W poniedziałek papież powróci do Rzymu.
Po raz pierwszy od wyboru w czasie całej podróży Franciszek będzie mówił w swym ojczystym języku hiszpańskim, co zapewne ułatwi mu bezpośredni kontakt z wiernymi. Będzie to jednak podróż niezwykle trudna ze względu na jej długość, intensywny program oraz nieobojętne dla zdrowia różnice w położeniu odwiedzanych miejsc.
"Wiemy, że niełatwa może być podróż z takimi różnicami wysokości, ale papież w ogóle się tym nie martwi i jest całkowicie przekonany, że da radę" - zapewnił watykański rzecznik ksiądz Federico Lombardi. Pytany przez dziennikarzy, czy w Boliwii Franciszek będzie żuł liście koki lub wypije herbatę z niej jako znane w tamtych stronach remedium na różnice wysokości, rzecznik odparł: "To jest możliwe". Przypomniał, że Franciszek chętnie pije znany w Ameryce Południowej napar mate. "Nie będę zaskoczony, ponieważ papież lubi stosować się do popularnych zwyczajów" - dodał ks. Lombardi.
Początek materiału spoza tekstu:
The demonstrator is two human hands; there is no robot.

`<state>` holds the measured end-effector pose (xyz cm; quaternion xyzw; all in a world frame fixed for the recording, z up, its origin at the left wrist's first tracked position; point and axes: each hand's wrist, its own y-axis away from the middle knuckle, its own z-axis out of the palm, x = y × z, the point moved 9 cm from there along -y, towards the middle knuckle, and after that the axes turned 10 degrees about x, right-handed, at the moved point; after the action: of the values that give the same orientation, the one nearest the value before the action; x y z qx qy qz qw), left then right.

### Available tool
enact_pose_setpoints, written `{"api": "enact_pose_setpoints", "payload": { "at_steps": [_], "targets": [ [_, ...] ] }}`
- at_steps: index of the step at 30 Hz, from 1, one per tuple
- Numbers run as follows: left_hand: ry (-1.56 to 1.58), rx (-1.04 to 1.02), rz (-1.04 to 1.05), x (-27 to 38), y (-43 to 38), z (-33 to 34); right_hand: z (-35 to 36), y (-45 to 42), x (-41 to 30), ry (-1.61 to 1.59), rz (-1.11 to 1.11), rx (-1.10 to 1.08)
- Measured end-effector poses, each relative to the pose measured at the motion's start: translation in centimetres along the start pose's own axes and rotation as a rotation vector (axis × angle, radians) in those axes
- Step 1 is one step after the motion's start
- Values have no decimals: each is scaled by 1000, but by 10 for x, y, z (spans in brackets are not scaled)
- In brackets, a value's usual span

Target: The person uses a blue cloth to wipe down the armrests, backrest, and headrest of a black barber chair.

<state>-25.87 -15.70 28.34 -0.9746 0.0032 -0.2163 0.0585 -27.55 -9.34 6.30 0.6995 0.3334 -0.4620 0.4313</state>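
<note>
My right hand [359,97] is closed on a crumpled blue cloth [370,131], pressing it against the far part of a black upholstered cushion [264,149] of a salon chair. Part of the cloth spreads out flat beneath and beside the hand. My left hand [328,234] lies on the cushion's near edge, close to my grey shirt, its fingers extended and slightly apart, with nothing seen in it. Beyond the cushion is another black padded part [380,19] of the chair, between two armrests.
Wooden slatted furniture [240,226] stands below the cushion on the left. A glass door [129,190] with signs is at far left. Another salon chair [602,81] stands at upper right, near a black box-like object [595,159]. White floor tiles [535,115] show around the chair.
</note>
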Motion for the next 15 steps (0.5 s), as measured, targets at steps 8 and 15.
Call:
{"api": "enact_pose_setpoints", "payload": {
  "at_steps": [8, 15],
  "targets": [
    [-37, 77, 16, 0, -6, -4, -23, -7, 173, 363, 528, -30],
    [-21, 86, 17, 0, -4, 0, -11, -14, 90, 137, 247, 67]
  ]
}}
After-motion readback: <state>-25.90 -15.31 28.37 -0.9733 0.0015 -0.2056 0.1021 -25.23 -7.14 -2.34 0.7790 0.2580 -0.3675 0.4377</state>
Przy okazji przypomniano, że także Jan Paweł II pił podczas swej wizyty w Boliwii w 1988 roku herbatę z liści koki dla obniżenia skutków różnicy wysokości.
W papieskim orszaku będzie tylko jeden kardynał, sekretarz stanu Stolicy Apostolskiej Pietro Parolin. Zgodnie z nowym zwyczajem Franciszek zabierze w podróż szeregowego pracownika Watykanu; tym razem będzie to osoba zatrudniona w tamtejszej służbie zdrowia.